• Required action: Transcribe exactly every line from the one with "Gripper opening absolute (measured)" to the last line of the listing below, including both.

• Records supplied:
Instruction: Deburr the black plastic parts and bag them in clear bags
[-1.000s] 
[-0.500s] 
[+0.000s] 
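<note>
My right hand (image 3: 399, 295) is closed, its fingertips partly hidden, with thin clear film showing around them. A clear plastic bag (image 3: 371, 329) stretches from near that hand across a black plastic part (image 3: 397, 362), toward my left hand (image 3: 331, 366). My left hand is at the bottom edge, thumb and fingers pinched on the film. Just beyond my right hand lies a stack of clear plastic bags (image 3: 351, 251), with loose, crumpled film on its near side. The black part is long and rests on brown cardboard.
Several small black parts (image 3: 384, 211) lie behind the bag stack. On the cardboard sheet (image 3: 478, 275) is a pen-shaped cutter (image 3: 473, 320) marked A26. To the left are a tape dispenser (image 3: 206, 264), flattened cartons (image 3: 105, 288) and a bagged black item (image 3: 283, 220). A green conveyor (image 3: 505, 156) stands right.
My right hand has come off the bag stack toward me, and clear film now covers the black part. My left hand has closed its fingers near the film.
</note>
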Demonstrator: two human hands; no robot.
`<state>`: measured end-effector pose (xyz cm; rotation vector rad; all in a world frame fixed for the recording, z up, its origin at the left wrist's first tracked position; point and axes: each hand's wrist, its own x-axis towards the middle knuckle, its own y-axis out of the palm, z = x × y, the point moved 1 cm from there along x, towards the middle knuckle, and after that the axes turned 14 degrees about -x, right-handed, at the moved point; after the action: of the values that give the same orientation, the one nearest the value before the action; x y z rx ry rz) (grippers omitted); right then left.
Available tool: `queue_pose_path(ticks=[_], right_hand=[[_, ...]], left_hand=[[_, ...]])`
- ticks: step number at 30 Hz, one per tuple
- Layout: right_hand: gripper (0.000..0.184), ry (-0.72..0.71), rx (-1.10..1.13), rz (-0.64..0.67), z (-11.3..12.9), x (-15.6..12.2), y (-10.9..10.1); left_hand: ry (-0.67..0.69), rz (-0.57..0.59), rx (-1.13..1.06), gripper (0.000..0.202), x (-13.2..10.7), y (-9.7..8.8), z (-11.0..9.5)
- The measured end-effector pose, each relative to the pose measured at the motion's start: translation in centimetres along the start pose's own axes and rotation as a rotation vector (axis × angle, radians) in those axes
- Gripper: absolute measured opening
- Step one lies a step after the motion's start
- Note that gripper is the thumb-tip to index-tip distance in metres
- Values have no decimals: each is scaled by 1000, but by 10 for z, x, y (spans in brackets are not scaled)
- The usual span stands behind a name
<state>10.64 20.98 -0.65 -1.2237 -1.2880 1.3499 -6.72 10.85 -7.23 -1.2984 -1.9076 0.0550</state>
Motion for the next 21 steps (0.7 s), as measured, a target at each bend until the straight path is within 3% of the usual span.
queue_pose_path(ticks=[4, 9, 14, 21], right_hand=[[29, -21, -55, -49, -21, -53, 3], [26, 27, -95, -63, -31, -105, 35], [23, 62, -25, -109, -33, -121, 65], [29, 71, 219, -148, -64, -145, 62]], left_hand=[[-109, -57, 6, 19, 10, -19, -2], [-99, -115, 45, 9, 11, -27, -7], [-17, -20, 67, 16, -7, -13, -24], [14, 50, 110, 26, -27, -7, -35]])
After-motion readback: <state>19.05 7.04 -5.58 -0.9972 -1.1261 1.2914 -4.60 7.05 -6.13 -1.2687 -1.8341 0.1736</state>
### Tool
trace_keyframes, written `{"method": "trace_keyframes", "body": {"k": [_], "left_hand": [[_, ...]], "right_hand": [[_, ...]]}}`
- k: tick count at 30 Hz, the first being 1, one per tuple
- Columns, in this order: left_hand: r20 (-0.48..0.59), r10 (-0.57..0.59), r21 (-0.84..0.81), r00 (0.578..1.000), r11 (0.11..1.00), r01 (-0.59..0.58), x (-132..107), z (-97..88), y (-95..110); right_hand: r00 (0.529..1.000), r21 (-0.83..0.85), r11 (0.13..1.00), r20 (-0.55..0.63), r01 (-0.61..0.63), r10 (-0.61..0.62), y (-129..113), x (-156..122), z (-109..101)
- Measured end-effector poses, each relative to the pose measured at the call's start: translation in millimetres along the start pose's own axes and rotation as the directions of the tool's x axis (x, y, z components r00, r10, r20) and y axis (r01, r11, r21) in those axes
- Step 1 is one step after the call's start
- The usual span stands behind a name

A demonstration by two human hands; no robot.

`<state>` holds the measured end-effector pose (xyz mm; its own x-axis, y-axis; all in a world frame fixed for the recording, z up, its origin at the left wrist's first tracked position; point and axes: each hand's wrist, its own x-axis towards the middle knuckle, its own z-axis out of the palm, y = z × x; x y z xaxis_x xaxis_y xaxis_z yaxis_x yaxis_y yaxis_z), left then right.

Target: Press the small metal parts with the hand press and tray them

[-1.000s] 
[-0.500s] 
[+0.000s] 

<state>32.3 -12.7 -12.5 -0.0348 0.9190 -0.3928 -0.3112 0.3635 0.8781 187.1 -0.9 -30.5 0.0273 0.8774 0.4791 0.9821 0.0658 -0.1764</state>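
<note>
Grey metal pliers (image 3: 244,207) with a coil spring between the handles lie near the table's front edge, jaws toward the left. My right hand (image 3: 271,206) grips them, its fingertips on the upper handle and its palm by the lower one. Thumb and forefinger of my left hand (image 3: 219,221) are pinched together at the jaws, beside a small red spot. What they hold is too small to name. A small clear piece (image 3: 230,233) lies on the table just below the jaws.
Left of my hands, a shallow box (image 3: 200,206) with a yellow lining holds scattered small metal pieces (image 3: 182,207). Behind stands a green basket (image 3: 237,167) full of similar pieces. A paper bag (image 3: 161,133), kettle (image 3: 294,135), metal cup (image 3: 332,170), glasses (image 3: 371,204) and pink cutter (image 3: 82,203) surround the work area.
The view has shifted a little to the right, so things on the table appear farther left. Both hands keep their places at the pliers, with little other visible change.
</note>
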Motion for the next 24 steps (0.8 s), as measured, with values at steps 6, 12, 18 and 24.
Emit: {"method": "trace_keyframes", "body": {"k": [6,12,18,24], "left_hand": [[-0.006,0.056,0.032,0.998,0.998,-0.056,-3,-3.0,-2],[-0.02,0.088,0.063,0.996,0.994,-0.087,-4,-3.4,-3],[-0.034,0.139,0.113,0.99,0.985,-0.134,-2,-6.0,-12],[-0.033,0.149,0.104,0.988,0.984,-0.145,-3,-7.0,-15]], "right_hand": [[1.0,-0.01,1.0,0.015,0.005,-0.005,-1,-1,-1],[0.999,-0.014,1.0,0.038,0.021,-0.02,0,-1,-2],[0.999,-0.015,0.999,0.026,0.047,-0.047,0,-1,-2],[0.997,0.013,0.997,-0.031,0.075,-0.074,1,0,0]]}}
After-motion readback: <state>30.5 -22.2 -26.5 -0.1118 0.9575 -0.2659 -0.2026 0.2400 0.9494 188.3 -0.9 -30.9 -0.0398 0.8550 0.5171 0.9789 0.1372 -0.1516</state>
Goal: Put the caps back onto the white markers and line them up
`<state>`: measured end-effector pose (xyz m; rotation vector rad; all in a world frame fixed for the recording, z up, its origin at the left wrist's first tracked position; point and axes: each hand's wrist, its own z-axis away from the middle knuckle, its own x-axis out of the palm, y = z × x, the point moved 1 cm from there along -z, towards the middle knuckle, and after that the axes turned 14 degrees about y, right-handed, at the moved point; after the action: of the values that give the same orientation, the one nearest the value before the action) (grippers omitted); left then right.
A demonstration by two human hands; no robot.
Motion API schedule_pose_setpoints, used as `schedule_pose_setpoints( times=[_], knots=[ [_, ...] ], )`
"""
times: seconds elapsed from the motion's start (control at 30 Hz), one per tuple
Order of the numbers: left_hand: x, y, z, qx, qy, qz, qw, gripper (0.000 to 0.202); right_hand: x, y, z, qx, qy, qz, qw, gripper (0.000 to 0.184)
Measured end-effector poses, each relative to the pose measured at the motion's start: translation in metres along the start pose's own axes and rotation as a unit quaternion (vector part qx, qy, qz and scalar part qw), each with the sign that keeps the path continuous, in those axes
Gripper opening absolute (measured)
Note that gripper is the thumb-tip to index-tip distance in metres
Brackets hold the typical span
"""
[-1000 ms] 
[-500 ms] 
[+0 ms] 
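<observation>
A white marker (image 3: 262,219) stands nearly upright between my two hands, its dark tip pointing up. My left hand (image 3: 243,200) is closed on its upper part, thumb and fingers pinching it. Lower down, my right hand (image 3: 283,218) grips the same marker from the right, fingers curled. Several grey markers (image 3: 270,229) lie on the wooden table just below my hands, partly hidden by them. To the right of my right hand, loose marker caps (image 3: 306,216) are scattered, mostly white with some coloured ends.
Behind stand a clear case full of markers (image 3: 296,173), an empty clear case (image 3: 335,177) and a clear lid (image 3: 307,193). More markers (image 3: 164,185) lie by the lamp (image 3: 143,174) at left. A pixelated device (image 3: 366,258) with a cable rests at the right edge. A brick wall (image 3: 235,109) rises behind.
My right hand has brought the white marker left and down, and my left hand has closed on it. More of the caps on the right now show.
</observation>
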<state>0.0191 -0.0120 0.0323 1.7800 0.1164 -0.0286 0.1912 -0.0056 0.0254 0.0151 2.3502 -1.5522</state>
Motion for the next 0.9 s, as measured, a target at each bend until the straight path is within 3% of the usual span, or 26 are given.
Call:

• Result for this task:
Gripper opening absolute (measured)
Note that gripper is the thumb-tip to index-tip distance in metres
Brackets hold the typical span
"""
[-1000 ms] 
[-500 ms] 
[+0 ms] 
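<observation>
A white marker (image 3: 262,219) stands nearly upright between my two hands, its dark tip pointing up. My left hand (image 3: 243,200) is closed on its upper part, thumb and fingers pinching it. Lower down, my right hand (image 3: 283,218) grips the same marker from the right, fingers curled. Several grey markers (image 3: 270,229) lie on the wooden table just below my hands, partly hidden by them. To the right of my right hand, loose marker caps (image 3: 306,216) are scattered, mostly white with some coloured ends.
Behind stand a clear case full of markers (image 3: 296,173), an empty clear case (image 3: 335,177) and a clear lid (image 3: 307,193). More markers (image 3: 164,185) lie by the lamp (image 3: 143,174) at left. A pixelated device (image 3: 366,258) with a cable rests at the right edge. A brick wall (image 3: 235,109) rises behind.
My right hand has brought the white marker left and down, and my left hand has closed on it. More of the caps on the right now show.
</observation>
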<state>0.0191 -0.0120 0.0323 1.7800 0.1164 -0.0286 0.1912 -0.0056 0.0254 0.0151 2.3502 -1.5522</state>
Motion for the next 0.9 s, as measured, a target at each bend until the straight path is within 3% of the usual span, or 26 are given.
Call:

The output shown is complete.